Read the full brief →
dbt · Fintech · Chicago
dbt for Fintech in Chicago
The most common 2026 fintech engineering trap is shipping a feature that depends on a partner-bank integration that has not been contractually signed or technically certified, creating a rollback scenario that wastes months of engineering effort. dbt pods compress the work — dbt pods typically ship software-engineering-grade analytics pipelines, turning raw elt loads into perfectly modeled, documented, and tested dimensional models. On the Central (CT) calendar, chicago fte hiring runs 3–5 months for senior roles with reasonable base salaries vs coast hubs.
Read the full brief →
dbt · Fintech · Seattle
dbt for Fintech in Seattle
The most common 2026 fintech engineering trap is shipping a feature that depends on a partner-bank integration that has not been contractually signed or technically certified, creating a rollback scenario that wastes months of engineering effort. dbt pods compress the work — dbt pods typically ship software-engineering-grade analytics pipelines, turning raw elt loads into perfectly modeled, documented, and tested dimensional models. On the Pacific (PT) calendar, seattle fte pipelines compete with faang-tier salaries that startup budgets cannot match.
Read the full brief →
Common questions
-
Why hire a dbt pod specifically for Fintech?

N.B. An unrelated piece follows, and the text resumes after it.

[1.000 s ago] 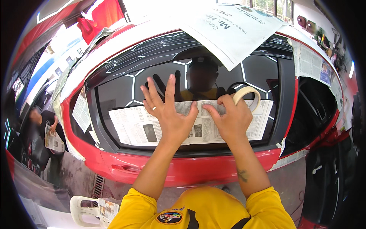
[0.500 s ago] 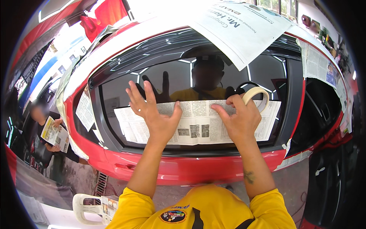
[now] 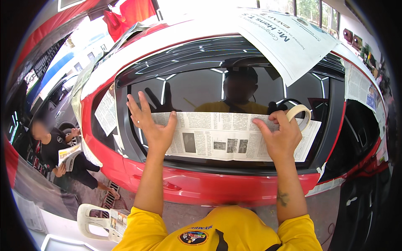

Because dbt in Fintech requires specific architectural patterns. undefined Devlyn's pods bring both the deep dbt ecosystem knowledge and the Fintech regulatory context on day one.
-
What does the dbt pod own end-to-end?
Architecture, security review, and the dbt-specific patterns that production-grade work requires. dbt pods typically ship software-engineering-grade analytics pipelines, turning raw ELT loads into perfectly modeled, documented, and tested dimensional models. Devlyn engineers ship strictly modular dbt projects with comprehensive schema tests, robust incremental materialization strategies, and CI/CD pipelines enforcing data quality.
-
How do AI-augmented workflows help in Fintech?
AI-augmented dbt workflows utilize Claude Code for scaffolding boilerplate models, writing complex Jinja macros, and generating YAML documentation and test definitions — under senior validation that owns the DAG (Directed Acyclic Graph) architecture, materialization strategy, and cost-per-query optimization. Compression is extremely strong in refactoring massive, messy SQL views into clean dbt models. In Fintech, this compression is particularly valuable for accelerating The most common 2026 fintech engineering trap is shipping a feature that depends on a partner-bank integration that has not been contractually signed or technically certified, creating a rollback scenario that wastes months of engineering effort. Second is ledger-correctness debt where reconciliation gaps accumulate in double-entry systems due to incomplete idempotency handling on payment-status webhooks. Devlyn pods plan around partner-bank contractual reality, not partner-bank pitch decks, and enforce ledger-correctness testing as a CI/CD gate. without compromising the compliance posture.
-
What is the typical shape of this engagement?
dbt is rarely an isolated skill; it runs inside a Data Engineering Pod for $10,000–$20,000/month, usually paired closely with Snowflake or BigQuery expertise, transforming raw data into business value. undefined
Scope the work
If your Fintech roadmap is shaped, book a 30-minute discovery call. We will validate if a dbt pod is the right fit, and if not, what shape is.